Strasbourg : la ville au Moyen Age (Alsace)
2.4. La lutte de la bourgeoisie contre l’évêque
Le développement de la ville et le premier statut municipal
Le déclin du pouvoir épiscopal
Le second statut et le conseil du municipe
Walther (Gauthier) de Hohen-Geroldseck
Hausbergen, l'heure de la liberté pour la ville
2.4.1. Le développement de la ville et le premier statut municipal
Maître temporel, l’évêque prend rang de prince et les chanoines se recrutent le plus souvent dans la noblesse, noblesse laïque qui elle-même se développe dans la cité...mais les habitants supportent mal la tutelle de leur seigneur-évêque : dès 1094 l’évêque Otton de Hohenstaufen, sans doute par opportunité politique e, pleine querelle des investitures, cède aux bourgeois de sa ville le droit d’élire des conseils chargés de l’administration intérieure de la ville.
Or, à partir du XIIè siècle (et jusqu'au milieu du XVè siècle), Strasbourg entre dans une des plus grandes phases d'urbanisation de son histoire. D’abord sous l’action de l'Eglise puis sous celle de la bourgeoisie, formée de commerçants et d’artisans, la société qui est en train de naître ne cesse de s'étendre par cercles concentriques, appelant à elle toujours plus de biens et plus d'hommes. Au début des années 1100, le premier agrandissement de Strasbourg est le signe tangible de la croissance d'une cité encore dominée par l'évêque : les fonctions artisanales et domestiques se développent, entraînant l'expansion des différents quartiers et leur assimilation au cœur d'une seule et même enceinte. Une nouvelle enceinte est ainsi créée : elle prend appui sur le rempart romain, puis s'étire à partir de l'actuelle place Broglie, longe les rues de la Mésange, de la Haute-Montée et du Vieux-Marché-aux-Vins avant de rejoindre Saint-Pierre-le-Vieux. De 1200 à 1220, une seconde extension porte les limites de la ville au canal du Faux-Rempart et aux Ponts-Couverts. Cette enceinte qui a une valeur symbolique tout autant que stratégique, délimite une ville de 10 000 habitants.

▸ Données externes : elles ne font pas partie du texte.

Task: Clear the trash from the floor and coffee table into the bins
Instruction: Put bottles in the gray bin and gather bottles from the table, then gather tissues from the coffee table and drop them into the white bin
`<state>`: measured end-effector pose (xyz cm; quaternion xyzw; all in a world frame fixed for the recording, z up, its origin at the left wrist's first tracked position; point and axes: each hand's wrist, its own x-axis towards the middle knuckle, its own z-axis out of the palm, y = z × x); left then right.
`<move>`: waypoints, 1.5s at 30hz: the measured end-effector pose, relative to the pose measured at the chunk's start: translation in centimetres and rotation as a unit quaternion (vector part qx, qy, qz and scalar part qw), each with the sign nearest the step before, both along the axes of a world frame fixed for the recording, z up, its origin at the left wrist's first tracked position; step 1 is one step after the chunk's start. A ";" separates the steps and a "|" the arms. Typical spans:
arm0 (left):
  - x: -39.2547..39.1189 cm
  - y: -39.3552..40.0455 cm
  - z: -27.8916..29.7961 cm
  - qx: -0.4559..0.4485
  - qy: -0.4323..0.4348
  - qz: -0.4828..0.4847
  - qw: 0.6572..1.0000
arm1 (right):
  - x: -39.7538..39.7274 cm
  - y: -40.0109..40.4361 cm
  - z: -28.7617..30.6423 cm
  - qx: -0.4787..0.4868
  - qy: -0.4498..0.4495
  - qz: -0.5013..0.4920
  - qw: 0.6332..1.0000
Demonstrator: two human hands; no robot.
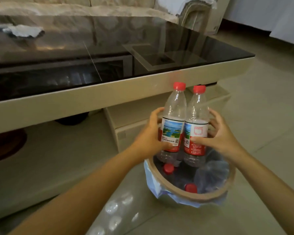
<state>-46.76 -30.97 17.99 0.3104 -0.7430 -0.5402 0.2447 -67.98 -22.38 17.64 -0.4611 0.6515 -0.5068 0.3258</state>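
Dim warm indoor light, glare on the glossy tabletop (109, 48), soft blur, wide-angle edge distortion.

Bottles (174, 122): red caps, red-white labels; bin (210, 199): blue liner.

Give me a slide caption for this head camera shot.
Both hands hold two red-capped bottles upright over a lined bin beside the coffee table.

Two upright clear red-capped bottles (185, 126) touch side by side above the blue-lined bin (190, 197).
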 end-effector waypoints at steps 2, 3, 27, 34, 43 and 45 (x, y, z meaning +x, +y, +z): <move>-0.2 0.0 -1.0 -0.019 -0.021 0.004 1.000 | -0.3 0.1 -0.9 0.024 0.011 -0.002 1.000; -0.3 -0.1 -1.4 -0.035 -0.031 0.006 0.999 | -0.3 0.1 -1.2 0.032 0.011 -0.003 0.999; 19.7 -3.1 13.6 -0.588 -0.312 0.227 0.711 | 18.5 -7.8 12.2 -0.289 0.471 0.119 0.825; 33.4 -3.4 16.5 -0.541 -0.397 0.340 0.659 | 29.4 -11.8 14.3 -0.349 0.504 0.136 0.778; 45.4 -6.9 13.9 -0.275 -0.383 0.413 0.779 | 43.6 -17.6 14.5 -0.327 0.572 0.185 0.730; 46.0 -8.7 13.6 -0.207 -0.312 0.417 0.828 | 45.1 -19.7 14.4 -0.327 0.589 0.176 0.718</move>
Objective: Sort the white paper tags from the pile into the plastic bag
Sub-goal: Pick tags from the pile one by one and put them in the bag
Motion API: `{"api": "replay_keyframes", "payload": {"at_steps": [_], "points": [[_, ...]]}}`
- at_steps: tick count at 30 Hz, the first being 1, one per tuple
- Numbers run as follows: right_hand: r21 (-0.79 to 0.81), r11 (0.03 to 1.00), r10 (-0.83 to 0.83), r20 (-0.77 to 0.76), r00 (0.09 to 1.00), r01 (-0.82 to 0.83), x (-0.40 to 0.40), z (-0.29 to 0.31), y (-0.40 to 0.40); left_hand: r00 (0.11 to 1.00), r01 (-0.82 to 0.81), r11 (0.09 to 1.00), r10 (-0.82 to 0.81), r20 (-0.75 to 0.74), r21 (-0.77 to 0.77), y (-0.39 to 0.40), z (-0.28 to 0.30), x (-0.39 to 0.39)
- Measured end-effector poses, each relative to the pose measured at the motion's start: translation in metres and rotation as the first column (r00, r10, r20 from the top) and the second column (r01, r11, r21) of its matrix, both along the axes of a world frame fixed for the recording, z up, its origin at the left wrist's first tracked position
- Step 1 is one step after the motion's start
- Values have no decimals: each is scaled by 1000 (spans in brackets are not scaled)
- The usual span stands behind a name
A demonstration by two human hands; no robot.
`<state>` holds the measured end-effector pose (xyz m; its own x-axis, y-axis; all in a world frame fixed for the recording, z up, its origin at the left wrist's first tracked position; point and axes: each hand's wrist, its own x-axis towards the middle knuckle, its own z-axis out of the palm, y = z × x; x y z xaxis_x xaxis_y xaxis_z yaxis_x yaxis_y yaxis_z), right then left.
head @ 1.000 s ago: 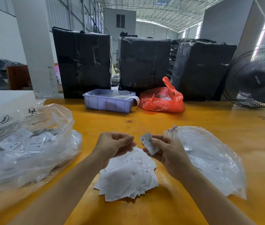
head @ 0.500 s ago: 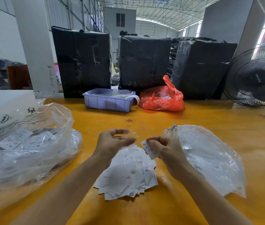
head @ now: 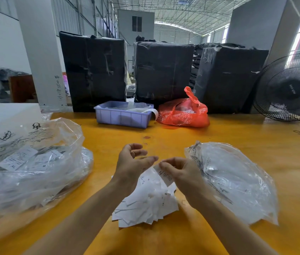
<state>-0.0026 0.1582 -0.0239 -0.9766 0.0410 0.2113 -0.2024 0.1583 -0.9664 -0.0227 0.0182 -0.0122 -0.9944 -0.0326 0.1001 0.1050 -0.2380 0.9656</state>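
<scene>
The left hand point(head: 132, 162) hovers with fingers loosely curled and apart, holding nothing. Below and between both hands, the pile point(head: 145, 203) of white paper tags lies on the counter point(head: 219, 133); they look light, thin and easily creased, best pinched by an edge. The right hand point(head: 180, 173) pinches one tag point(head: 164, 174) between thumb and fingertips. The plastic bag point(head: 237, 181) lies just right of it.

An orange-yellow tabletop point(head: 228, 137) carries a pile of white tags point(head: 145, 203) near its front edge. A clear bag point(head: 237, 181) lies just right of the pile, and a larger clear bag point(head: 31, 168) holding tags lies well to the left. At the far edge sit a lilac bin point(head: 122, 115) and, beside it, a red bag point(head: 184, 112).
</scene>
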Motion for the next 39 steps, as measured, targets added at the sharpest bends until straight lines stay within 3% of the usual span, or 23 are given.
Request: {"api": "replay_keyframes", "payload": {"at_steps": [3,5,9,12,16,20,34,39], "points": [[71,994,-74,-78,994,80,-3,1,5,988,154,979,-149,51,-136,-4,2,0],[200,976,-55,-172,984,90,-3,2,7,968,249,924,-238,73,-289,-6,1,1],[408,908,26,-288,957,98,-2,3,7,951,293,849,-307,40,-440,-6,-3,3],[361,924,-6,-316,949,127,-4,2,8,966,240,879,-258,13,-413,-6,-6,3],[167,972,-102,-346,933,168,-4,7,16,974,224,936,-209,84,-271,-9,-5,0],[46,985,-141,-358,923,168,-4,11,20,972,229,938,-205,114,-260,-10,-3,0],[204,970,-46,-385,922,134,-5,6,18,939,309,939,-276,205,-152,-10,1,2],[178,969,-83,-429,900,174,-4,6,18,918,358,921,-317,239,-151,-11,4,4]]}}
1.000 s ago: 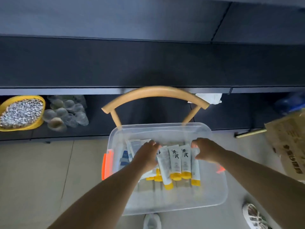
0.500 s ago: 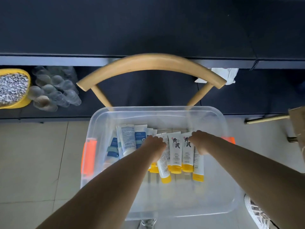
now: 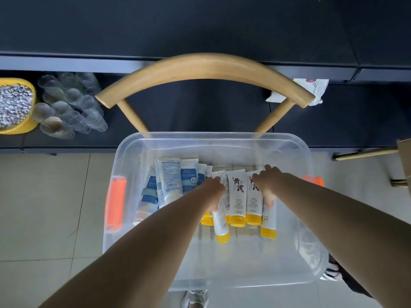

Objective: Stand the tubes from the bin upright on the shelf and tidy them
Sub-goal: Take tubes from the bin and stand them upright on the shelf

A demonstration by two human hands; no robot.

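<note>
The bin (image 3: 222, 143) is clear plastic with bright orange latches (image 3: 115, 204) on its two sides. Inside, one group of tubes (image 3: 238, 194) is white with yellow caps and bold black characters printed on the front; one of them shows a black barcode. The other group of tubes (image 3: 178, 178) is white and blue, with pale caps and small printed text. The chair back (image 3: 204, 65) behind the bin is light tan wood. The shelf (image 3: 200, 25) is dark navy, almost black. On its lower level sits a yellow bowl (image 3: 24, 127) filled with speckled grey and white bits, beside clear plastic cups (image 3: 71, 105). A white cloth (image 3: 311, 87) carries a small red mark. The floor (image 3: 44, 207) is pale beige tile with thin grey lines.
</note>
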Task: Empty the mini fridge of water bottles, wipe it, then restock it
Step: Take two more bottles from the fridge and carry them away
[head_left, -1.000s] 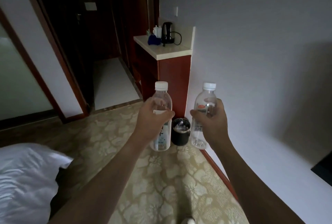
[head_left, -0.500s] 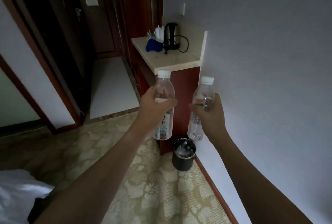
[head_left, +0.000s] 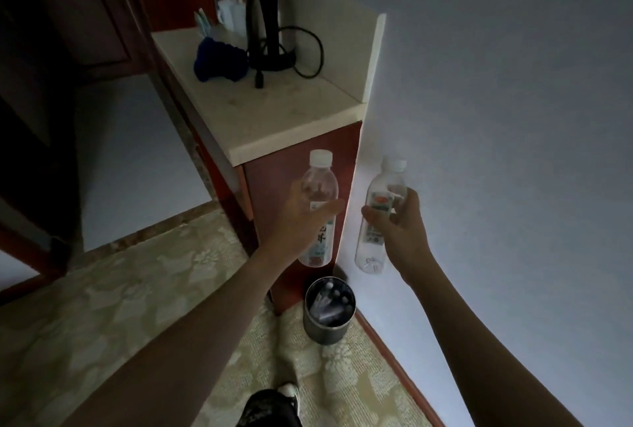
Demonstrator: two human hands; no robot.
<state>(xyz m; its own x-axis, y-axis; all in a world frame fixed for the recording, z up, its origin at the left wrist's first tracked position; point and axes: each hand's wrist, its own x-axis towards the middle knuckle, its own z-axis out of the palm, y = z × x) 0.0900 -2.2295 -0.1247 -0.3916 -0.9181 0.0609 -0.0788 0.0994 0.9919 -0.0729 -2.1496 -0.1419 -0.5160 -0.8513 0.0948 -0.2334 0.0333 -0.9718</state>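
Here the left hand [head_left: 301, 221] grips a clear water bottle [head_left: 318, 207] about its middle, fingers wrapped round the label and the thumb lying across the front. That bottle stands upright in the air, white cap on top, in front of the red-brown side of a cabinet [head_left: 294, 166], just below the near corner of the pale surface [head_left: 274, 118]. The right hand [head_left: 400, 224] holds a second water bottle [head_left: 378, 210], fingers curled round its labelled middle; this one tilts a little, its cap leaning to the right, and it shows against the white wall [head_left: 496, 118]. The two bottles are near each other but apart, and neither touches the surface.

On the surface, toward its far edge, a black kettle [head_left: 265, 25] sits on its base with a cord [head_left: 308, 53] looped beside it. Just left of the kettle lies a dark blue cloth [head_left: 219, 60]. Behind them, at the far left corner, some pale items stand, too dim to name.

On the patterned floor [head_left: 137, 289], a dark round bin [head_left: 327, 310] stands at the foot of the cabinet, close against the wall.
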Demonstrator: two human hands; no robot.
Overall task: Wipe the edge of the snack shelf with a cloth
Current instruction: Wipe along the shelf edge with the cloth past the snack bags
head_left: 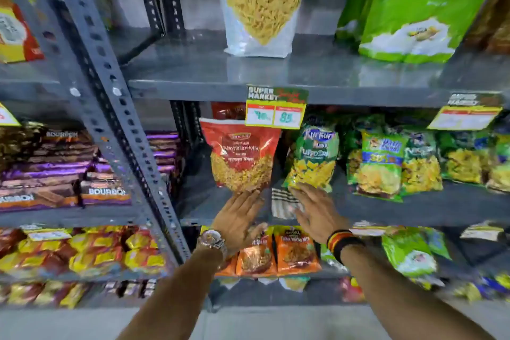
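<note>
A striped black-and-white cloth [281,203] lies on the grey middle shelf [414,210], near its front edge, between my two hands. My left hand [237,218], with a watch on the wrist, has flat spread fingers touching the bottom of a red Navratan Mix bag [240,154]. My right hand [317,212], with a red, yellow and black band on the wrist, is open too, fingertips at the bottom of a green Kurkure Puffcorn bag [314,160] and the side of the hand against the cloth. Neither hand grips anything.
A price tag [276,107] hangs from the upper shelf edge [193,91]. Green snack bags [386,165] fill the middle shelf to the right. A slotted grey upright [110,107] stands at the left, with Bourbon biscuit packs [105,190] beyond it. Orange packets [295,251] sit below.
</note>
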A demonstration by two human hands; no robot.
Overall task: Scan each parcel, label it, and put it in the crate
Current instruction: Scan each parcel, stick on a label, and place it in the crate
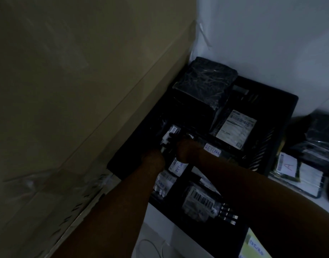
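Note:
A black plastic crate (275, 131) stands on the floor, holding several dark-wrapped parcels. Both my hands reach down into its left part. My left hand (154, 157) and my right hand (185, 148) grip a small black parcel (171, 135) with a white label, low among the others. Parcels under my arms carry white slips marked "RETURN" (212, 149). A large black-wrapped box (206, 84) fills the crate's far corner, and a parcel with a big shipping label (236, 131) lies beside it. The scene is dim, so my fingers are hard to make out.
A tall cardboard box (76, 99) leans close along the crate's left side. White walls (262, 34) close the corner behind. More wrapped parcels (305, 164), one marked "A", lie on the floor to the right. A yellow-green sheet marked "RETURN" (254, 246) sits at the bottom edge.

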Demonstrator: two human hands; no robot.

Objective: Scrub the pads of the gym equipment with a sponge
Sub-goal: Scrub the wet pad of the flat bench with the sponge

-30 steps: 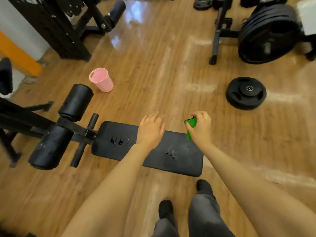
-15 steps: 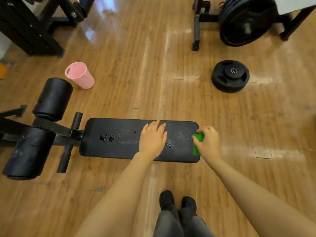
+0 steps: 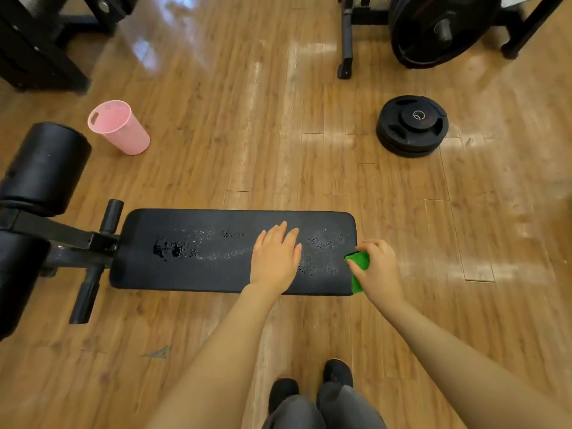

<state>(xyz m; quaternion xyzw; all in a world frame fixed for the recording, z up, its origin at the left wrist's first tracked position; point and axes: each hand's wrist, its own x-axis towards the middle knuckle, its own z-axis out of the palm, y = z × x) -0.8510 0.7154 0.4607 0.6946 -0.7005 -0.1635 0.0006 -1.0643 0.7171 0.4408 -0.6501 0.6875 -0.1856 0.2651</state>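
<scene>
A long black bench pad [image 3: 192, 274] lies across the middle of the view, flecked with wet foam and droplets. My left hand [image 3: 274, 258] rests flat on the pad right of its middle, fingers straight. My right hand [image 3: 379, 270] grips a green sponge [image 3: 359, 264] at the pad's right end, against its edge. Two black roller pads [image 3: 46, 162] sit on the bench frame at the far left.
A pink plastic bin [image 3: 119, 128] stands on the wood floor behind the bench's left end. A black weight plate [image 3: 411, 125] lies flat at the right, with a plate rack [image 3: 433, 29] beyond it. Dark machine frames fill the top left. My feet [image 3: 309, 385] stand before the bench.
The view has swung, so the bench now lies level across the frame. My right hand has carried the sponge from the pad's far edge to its right end. My left hand stays pressed on the pad.
</scene>
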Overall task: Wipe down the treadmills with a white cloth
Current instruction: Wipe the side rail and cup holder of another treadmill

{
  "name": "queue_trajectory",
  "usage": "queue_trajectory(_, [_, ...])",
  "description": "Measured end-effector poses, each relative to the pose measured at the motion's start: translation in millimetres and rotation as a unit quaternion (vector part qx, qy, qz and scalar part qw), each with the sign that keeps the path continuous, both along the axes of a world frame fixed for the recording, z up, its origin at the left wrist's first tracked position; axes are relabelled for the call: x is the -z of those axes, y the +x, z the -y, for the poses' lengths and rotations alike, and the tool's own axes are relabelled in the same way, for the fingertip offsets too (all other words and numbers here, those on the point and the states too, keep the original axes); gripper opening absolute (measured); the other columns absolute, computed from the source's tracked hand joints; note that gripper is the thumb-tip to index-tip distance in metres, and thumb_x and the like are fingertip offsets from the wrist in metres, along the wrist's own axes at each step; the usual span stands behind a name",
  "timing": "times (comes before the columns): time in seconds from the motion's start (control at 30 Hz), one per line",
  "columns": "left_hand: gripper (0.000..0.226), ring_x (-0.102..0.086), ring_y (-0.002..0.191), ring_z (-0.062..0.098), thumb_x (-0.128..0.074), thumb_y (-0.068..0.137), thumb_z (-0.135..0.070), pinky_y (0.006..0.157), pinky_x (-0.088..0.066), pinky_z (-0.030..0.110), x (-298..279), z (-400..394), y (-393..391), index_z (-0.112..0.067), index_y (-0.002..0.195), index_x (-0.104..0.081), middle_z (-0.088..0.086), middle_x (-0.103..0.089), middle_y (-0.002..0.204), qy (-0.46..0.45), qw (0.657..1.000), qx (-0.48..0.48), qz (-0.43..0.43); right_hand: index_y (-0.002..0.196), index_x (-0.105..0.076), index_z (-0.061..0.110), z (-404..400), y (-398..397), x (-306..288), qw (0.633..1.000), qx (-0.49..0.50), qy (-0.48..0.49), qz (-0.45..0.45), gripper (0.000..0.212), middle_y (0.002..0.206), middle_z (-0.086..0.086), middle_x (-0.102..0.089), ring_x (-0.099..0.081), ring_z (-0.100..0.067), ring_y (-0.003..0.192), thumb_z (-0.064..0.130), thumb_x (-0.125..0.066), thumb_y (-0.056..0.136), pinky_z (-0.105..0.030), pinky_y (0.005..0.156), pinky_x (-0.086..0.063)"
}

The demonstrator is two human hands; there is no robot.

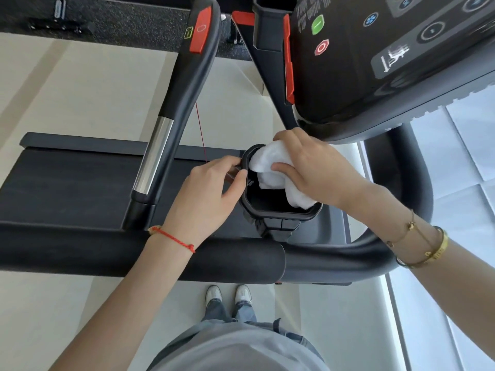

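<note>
One white cloth is bunched in the right hand, fingers curled round it, stuffed into the one black cup holder of the treadmill. The left hand pinches the holder's rim. Two handrails and one console stand over pale floor tiles.
</note>
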State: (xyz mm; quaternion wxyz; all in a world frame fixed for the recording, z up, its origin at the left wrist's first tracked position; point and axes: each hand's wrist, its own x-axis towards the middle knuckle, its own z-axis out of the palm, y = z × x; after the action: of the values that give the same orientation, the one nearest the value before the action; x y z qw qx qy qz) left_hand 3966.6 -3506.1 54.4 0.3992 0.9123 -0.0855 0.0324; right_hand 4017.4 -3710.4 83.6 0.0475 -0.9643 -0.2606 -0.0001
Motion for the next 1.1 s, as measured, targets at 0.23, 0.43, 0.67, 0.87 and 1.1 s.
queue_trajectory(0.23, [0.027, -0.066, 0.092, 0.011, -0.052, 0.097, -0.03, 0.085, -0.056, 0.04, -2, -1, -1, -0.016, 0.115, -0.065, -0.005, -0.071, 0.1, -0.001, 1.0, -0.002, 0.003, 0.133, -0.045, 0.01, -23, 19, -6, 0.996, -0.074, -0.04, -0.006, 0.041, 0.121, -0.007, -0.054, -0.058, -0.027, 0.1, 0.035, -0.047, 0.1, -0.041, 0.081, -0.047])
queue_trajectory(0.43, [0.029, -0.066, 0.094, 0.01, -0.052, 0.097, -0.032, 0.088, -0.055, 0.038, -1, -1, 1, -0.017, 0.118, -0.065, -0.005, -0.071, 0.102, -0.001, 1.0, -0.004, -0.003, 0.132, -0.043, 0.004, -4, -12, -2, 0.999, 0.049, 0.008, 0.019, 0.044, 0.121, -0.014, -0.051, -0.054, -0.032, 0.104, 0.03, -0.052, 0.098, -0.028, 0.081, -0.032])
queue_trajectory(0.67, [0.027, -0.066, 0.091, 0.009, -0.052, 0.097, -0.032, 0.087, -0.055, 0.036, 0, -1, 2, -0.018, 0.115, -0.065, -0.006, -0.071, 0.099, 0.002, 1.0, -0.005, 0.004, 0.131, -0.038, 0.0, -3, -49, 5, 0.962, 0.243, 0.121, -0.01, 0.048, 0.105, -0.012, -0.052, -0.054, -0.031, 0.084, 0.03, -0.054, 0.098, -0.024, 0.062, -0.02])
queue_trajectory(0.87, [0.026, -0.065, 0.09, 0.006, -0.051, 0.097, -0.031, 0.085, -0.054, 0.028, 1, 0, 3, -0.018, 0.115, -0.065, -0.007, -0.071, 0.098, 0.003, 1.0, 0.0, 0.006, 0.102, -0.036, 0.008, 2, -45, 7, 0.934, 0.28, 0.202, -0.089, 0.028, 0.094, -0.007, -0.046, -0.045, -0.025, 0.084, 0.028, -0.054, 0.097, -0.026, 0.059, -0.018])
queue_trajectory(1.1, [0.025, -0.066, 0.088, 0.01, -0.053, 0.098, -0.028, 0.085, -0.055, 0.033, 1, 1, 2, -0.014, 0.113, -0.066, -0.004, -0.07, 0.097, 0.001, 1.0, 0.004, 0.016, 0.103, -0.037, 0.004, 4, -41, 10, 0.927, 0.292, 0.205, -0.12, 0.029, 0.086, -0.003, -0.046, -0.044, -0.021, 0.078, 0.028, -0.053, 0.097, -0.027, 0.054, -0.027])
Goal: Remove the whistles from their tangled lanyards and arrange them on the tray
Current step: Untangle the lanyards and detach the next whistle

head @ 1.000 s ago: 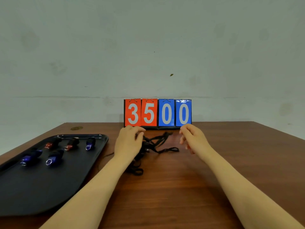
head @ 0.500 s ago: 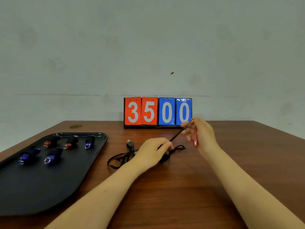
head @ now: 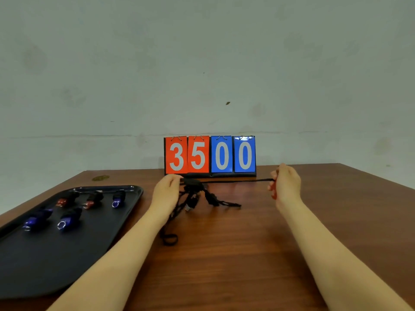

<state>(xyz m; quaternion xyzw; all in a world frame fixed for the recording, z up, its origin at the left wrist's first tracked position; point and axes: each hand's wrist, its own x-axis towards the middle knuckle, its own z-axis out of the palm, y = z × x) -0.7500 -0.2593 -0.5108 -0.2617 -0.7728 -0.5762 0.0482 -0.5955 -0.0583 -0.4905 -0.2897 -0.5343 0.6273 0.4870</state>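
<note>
Your left hand [head: 167, 189] pinches the knotted lanyards [head: 194, 194] near the bench's far edge; your right hand [head: 285, 187] closes on a red whistle [head: 273, 194], one cord taut between. Pull steadily, level, anchoring the knot, then carry it to the tray [head: 67, 254].

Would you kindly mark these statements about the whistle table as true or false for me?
1. Five whistles lie on the black plastic tray. True.
2. The flip scoreboard reads 0035. False: it reads 3500.
3. The left hand holds the tangled bundle of black lanyards. True.
4. The right hand rests flat and empty on the brown wooden table. False: it is raised, holding a taut black cord and something red.
5. The tray sits right of the scoreboard. False: it sits left.
</note>
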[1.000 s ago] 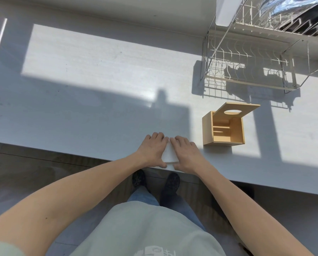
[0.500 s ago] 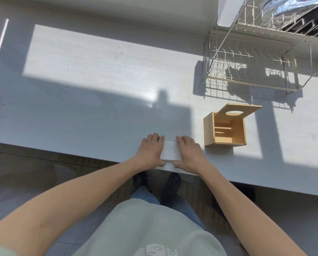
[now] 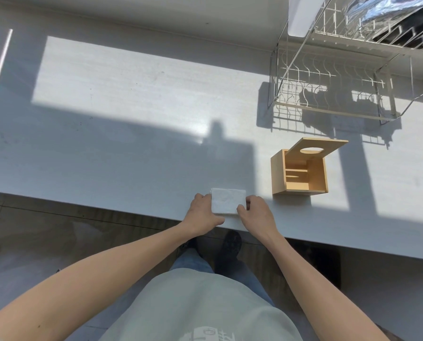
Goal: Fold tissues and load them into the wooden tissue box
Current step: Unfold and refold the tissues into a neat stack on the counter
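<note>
A folded white tissue (image 3: 227, 201) is gripped at both sides near the lower centre of the frame.

The soft, rectangular tissue is laid flat at the front edge of a smooth pale counter (image 3: 131, 143). Its left edge is held by the curled fingers of the left hand (image 3: 202, 212), its right edge pinched by the right hand (image 3: 256, 215). To the right, a square wooden box (image 3: 300, 172) is seen, its lid with an oval hole raised; only wooden slats are visible inside. A wire rack (image 3: 328, 94) is placed at upper right.
</note>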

L’extension de la ville de Strasbourg depuis l’empire romain au second Reich |
Ainsi, face à l'ancien camp romain tenu par l'évêque, la ville de Strasbourg, par l’action de ses patriciens et bourgeois affirme aux XIIè et XIIIè siècles son identité communale par l’érection de quelques monuments publics autour de la place Gutenberg : l'ancienne Pfalz, la chancellerie, la monnaie et l'église Saint-Martin, édifice roman dont le plan a partiellement pu être établi. Ainsi coexistent à cette époque une ville de l'évêque, correspondant à l'intérieur de l'ancien castrum, et une ville bourgeoise dont le pôle est l'actuelle place Gutenberg. Il existe bien entendu d’autres quartiers très anciens comme Saint-Pierre-le-Vieux, Saint-Michel ou Sainte Aurélie, mais les données archéologiques sont encore trop fragmentaires pour s’en faire une idée assez précise à cette époque.
Politiquement, vers 1131-1132 (certains historiens penchent pour 1146-1147), après les droits accordés par l’évêque Otton en 1094, les bourgeois arrachent à leur seigneur évêque un « premier statut municipal », alors que peu avant (1129) ils avaient obtenu de l’empereur Lothaire III de Supplimbourg d’être affranchis de toute juridiction étrangère. Ce premier statut municipal distingue deux catégories juridiques d'habitants :
- les membres de la « familia episcopalis », les ministériaux ;
- les bourgeois (cives ou burgenses).
Parmi les officiers ministériaux, se trouvent l'avoué (l'Eglise ne peut verser le sang) nommé avec l'approbation du Conseil de l'évêque, l'écoutète, juge de basse-justice, le burgrave, sorte de surintendant des bâtiments et fortifications, le tonloyer qui perçoit les taxes, le maître de la monnaie qui régit l'atelier de Strasbourg où se frappent deniers et oboles d'argent.